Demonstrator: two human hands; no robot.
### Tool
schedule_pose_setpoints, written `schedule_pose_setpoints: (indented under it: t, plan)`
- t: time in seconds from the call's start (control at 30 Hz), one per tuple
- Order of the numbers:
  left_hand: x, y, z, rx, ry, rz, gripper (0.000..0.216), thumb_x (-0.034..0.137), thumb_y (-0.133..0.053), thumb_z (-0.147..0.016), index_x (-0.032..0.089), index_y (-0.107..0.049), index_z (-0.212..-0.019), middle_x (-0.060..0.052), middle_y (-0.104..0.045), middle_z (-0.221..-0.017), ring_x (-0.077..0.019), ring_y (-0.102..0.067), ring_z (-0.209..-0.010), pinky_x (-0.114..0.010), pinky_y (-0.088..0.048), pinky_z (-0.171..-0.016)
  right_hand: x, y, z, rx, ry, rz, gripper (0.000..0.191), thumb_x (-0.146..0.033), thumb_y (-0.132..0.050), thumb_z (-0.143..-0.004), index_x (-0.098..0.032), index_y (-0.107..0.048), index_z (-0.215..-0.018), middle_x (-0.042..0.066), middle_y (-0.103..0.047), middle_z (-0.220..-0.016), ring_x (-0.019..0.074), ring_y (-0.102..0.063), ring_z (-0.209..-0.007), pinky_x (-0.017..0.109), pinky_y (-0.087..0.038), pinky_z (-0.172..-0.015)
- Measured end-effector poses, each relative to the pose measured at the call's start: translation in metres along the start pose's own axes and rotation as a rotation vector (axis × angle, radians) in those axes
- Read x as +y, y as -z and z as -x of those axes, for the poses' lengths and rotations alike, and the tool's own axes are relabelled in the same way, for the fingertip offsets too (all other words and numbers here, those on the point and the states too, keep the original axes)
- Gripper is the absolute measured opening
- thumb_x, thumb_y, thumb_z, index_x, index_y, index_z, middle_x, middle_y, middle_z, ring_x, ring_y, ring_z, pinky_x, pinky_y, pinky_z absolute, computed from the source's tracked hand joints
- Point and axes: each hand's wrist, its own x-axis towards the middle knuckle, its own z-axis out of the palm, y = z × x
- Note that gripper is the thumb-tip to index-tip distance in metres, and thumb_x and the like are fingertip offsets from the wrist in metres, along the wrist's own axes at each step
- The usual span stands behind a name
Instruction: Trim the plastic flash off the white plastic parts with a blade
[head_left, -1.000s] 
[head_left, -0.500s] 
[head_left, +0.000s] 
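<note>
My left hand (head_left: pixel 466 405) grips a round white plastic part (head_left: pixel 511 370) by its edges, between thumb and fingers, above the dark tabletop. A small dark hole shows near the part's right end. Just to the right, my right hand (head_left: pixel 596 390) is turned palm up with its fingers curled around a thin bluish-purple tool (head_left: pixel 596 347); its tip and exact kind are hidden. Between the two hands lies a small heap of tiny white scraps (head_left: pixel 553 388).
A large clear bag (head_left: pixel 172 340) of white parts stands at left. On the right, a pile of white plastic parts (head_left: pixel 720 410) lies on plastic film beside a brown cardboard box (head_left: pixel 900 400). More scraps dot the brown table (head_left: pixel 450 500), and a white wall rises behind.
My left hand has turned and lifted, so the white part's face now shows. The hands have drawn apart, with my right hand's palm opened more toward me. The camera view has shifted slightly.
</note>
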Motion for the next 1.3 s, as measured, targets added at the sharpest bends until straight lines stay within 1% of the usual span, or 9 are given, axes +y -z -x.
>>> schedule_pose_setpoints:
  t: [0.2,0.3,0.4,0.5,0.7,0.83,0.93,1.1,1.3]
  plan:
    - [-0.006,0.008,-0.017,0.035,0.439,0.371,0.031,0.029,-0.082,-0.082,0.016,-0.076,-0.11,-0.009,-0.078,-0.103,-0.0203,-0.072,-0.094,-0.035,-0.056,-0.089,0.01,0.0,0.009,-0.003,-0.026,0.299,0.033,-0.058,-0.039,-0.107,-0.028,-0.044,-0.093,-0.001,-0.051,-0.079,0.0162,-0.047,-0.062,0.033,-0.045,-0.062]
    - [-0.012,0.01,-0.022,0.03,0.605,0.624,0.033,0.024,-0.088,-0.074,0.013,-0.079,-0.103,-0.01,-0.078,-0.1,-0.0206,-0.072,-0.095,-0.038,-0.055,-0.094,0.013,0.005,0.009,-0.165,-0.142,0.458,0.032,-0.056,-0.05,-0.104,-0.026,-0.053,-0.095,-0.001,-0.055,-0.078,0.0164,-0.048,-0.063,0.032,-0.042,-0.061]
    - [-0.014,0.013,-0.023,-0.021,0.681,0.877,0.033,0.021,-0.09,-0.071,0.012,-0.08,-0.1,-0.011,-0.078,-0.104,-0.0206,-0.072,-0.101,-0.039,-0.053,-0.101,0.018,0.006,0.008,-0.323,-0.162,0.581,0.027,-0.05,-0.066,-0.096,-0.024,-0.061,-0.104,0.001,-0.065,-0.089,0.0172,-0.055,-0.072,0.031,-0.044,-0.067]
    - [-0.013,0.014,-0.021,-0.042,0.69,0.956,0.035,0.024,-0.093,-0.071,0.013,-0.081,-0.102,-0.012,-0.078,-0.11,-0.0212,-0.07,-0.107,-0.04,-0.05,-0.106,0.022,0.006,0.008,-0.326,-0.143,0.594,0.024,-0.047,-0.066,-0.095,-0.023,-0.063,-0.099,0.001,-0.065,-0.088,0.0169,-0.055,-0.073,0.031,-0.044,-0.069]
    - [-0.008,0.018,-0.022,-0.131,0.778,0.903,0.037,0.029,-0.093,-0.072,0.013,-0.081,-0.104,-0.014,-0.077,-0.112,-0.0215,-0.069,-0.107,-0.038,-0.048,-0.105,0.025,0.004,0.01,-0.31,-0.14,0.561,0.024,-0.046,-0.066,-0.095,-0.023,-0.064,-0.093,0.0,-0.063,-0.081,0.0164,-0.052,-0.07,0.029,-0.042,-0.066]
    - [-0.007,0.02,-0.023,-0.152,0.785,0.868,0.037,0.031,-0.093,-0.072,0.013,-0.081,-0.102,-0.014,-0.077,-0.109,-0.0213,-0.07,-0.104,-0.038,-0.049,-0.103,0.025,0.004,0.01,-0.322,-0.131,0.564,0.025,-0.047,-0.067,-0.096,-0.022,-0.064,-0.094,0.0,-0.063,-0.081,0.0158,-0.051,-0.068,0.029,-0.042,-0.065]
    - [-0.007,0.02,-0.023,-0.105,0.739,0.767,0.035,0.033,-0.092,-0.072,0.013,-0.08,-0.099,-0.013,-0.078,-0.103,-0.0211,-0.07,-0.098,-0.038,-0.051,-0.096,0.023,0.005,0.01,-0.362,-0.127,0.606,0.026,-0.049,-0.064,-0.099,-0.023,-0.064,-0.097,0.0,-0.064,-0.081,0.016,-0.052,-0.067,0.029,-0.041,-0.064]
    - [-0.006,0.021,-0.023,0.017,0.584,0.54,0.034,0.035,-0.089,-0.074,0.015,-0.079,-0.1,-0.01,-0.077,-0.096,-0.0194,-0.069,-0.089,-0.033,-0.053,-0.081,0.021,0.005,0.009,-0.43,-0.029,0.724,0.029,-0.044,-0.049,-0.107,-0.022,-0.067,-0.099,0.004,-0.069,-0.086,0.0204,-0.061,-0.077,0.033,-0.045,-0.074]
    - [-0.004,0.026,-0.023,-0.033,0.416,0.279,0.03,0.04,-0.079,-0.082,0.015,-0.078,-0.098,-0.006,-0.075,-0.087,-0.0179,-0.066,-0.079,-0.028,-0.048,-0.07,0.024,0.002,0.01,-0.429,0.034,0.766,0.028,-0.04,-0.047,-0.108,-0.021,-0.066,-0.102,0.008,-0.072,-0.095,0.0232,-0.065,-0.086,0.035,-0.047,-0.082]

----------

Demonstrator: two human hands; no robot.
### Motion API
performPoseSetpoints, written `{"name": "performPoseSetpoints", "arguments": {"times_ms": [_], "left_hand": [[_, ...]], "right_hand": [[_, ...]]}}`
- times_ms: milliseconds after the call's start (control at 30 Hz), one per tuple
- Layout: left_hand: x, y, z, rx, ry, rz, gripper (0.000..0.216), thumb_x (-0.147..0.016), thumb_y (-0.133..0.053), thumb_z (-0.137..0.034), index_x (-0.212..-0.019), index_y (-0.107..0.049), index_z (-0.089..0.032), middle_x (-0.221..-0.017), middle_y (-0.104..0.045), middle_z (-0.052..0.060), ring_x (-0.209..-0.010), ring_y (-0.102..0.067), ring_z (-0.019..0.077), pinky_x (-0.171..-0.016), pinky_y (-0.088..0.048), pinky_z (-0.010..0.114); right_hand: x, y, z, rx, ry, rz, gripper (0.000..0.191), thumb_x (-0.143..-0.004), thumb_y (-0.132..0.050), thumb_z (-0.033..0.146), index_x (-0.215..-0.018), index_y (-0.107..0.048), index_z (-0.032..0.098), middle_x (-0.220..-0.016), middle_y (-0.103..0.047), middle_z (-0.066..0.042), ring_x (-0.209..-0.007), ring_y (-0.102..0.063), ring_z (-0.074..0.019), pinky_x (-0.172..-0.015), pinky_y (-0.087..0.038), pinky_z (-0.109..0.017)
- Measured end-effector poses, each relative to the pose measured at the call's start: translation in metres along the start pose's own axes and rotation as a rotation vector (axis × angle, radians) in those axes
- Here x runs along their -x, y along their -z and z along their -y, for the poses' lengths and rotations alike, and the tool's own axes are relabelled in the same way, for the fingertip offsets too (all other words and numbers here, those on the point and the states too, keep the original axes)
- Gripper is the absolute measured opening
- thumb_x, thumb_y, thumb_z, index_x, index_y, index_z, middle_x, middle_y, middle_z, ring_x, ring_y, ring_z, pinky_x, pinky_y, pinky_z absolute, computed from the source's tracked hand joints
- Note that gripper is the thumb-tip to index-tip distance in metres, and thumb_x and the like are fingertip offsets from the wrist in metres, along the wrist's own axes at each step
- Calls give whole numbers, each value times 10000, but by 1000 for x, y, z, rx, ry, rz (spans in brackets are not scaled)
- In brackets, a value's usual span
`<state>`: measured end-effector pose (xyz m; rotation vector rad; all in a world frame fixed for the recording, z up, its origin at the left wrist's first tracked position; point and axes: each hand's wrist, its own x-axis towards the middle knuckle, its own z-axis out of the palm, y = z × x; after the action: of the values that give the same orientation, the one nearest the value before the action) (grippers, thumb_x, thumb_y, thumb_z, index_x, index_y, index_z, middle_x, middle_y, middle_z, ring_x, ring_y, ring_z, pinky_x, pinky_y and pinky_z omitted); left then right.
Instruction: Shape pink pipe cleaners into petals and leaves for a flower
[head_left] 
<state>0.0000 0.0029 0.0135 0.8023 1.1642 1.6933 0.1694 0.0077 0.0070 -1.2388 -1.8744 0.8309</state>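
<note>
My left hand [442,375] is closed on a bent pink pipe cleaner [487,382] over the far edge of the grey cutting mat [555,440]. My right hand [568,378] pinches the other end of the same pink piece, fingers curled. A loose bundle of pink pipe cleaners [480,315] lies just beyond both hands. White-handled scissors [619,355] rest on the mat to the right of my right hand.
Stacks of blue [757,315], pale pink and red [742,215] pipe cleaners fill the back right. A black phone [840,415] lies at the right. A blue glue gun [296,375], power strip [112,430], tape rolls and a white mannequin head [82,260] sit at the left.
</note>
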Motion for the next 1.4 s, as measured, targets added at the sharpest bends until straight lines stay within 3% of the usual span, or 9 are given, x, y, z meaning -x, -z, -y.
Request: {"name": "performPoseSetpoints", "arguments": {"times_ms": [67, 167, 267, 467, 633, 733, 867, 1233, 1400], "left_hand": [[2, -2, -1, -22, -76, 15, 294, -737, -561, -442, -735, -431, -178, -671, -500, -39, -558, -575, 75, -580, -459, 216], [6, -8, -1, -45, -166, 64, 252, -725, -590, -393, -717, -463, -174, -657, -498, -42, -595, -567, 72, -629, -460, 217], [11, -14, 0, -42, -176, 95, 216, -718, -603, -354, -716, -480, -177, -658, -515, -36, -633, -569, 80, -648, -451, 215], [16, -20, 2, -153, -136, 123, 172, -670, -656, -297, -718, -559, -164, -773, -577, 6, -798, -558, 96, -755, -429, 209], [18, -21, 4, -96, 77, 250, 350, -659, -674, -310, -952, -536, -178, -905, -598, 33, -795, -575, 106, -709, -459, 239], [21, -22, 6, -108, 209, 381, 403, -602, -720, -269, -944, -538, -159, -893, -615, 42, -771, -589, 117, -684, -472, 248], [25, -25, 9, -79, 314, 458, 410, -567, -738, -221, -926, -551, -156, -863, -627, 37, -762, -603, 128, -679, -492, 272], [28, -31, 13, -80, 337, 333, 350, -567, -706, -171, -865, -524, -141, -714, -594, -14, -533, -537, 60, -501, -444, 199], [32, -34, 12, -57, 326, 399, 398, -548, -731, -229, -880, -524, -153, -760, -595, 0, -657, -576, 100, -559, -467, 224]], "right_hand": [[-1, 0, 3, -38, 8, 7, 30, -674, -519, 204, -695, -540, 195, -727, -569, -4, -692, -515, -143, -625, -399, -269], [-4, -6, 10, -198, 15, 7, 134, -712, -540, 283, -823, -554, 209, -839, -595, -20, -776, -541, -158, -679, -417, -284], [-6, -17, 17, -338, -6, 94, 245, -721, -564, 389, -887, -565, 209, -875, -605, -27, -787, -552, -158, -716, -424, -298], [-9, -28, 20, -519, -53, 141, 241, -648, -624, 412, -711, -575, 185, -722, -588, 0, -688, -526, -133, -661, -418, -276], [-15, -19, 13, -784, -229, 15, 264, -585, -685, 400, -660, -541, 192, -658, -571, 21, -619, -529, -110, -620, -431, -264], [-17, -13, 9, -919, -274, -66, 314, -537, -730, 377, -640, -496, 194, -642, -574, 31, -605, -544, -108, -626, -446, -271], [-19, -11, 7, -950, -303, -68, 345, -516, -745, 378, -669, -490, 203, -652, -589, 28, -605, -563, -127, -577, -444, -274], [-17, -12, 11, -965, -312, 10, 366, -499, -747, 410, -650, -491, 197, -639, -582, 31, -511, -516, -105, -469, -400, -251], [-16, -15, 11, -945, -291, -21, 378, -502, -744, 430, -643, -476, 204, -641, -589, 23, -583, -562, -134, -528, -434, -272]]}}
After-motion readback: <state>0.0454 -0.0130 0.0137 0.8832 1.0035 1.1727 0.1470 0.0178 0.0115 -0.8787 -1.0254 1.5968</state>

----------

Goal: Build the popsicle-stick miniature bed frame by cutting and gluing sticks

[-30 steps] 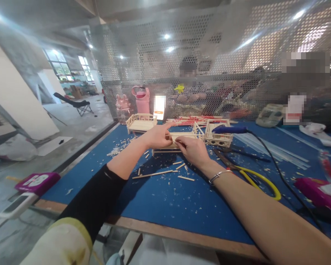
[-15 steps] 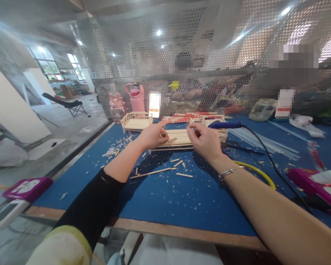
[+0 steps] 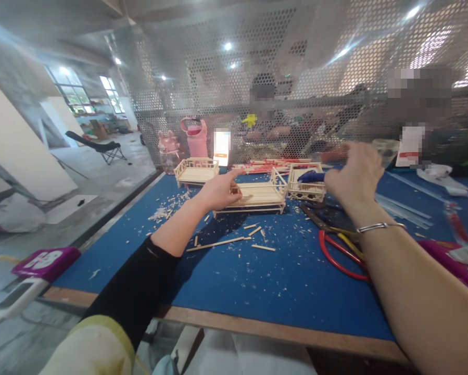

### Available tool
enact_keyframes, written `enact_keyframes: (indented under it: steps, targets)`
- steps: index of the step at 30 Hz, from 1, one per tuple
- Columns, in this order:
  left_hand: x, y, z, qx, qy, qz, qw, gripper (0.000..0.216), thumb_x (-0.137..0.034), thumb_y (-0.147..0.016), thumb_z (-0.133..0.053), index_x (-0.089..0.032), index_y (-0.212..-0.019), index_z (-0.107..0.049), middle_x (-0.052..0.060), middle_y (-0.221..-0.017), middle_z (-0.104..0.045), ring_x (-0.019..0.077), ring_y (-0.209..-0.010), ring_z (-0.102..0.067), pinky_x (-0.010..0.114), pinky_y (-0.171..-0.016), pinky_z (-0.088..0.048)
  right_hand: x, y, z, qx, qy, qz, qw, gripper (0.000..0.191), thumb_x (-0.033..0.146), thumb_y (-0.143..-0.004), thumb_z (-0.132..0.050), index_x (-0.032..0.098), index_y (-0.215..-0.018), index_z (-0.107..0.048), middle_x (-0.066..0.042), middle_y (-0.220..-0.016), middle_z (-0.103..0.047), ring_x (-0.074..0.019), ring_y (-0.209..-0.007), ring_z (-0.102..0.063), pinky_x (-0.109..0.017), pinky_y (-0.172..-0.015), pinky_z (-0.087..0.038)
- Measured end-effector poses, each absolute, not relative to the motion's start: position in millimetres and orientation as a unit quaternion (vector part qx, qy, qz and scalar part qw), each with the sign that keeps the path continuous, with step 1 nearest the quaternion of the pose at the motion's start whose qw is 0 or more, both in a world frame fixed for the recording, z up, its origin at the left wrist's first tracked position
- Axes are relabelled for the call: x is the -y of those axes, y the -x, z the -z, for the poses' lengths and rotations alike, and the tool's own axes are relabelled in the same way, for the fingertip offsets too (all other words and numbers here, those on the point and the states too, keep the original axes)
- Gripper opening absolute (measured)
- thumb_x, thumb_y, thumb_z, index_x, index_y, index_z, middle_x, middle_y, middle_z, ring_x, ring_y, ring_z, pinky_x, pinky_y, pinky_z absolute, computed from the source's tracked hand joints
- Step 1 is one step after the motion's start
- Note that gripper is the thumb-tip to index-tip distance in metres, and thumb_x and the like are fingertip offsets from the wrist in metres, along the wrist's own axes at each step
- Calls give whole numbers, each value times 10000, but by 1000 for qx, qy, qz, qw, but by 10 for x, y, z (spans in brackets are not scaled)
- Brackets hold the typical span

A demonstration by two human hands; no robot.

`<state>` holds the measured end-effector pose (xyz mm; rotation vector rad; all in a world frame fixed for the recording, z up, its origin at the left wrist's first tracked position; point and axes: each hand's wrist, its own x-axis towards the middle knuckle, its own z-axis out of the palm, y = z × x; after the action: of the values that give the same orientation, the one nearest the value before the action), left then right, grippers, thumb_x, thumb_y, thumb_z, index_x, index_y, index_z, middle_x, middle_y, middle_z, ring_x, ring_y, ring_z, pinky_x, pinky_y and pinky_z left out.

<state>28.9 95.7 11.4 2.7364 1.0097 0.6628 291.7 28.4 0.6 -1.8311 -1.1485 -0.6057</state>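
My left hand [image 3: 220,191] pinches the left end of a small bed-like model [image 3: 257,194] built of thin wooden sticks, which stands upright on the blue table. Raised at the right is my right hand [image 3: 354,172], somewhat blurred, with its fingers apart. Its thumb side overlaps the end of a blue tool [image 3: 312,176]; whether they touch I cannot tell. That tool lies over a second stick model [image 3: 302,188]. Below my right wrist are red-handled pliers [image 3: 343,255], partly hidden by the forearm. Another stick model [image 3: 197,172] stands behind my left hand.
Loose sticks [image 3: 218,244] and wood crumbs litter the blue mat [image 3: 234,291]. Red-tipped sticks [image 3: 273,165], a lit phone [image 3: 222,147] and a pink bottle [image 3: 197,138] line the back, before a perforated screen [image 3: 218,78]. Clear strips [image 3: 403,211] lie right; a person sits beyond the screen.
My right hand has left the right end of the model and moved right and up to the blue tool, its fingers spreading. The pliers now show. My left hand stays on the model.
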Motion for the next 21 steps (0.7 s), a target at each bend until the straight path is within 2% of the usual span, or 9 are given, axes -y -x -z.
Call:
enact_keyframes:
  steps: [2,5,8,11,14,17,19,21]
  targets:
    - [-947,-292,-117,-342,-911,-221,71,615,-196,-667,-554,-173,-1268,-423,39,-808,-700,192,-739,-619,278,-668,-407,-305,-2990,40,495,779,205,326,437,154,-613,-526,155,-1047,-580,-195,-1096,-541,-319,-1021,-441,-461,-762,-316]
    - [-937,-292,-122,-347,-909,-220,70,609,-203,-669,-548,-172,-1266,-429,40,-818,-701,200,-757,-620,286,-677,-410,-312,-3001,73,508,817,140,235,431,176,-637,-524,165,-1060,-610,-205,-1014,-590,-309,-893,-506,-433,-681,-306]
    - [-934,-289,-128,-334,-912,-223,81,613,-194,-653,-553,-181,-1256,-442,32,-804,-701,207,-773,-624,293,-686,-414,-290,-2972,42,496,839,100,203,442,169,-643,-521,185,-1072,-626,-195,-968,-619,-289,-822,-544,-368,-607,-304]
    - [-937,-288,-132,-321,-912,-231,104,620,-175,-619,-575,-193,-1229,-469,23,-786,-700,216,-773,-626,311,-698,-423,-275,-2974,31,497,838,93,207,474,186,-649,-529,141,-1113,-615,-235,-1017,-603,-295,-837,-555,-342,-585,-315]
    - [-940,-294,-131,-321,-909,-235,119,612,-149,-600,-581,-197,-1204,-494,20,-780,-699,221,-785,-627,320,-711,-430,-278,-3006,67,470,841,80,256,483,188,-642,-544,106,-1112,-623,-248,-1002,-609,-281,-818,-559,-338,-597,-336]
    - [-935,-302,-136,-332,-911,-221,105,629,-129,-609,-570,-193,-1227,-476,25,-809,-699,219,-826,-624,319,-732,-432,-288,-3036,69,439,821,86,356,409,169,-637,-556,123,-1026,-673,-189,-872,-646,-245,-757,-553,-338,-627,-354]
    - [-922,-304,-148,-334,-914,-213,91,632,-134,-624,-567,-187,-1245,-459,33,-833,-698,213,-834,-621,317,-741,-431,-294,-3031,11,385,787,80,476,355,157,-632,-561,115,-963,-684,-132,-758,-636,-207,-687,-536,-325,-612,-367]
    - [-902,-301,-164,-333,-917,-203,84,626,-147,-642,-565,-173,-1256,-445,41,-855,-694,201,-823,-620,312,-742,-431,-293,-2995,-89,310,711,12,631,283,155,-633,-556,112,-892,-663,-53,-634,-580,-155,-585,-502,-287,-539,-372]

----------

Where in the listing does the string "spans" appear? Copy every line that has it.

- Calls give whole numbers, each value times 10000, but by 1000 for x, y, z, rx, ry, rz (spans in brackets are not scaled)
- Calls give whole numbers, each value times 10000, but by 1000 for qx, qy, qz, qw, but by 10 for x, y, z (spans in brackets are not scaled)

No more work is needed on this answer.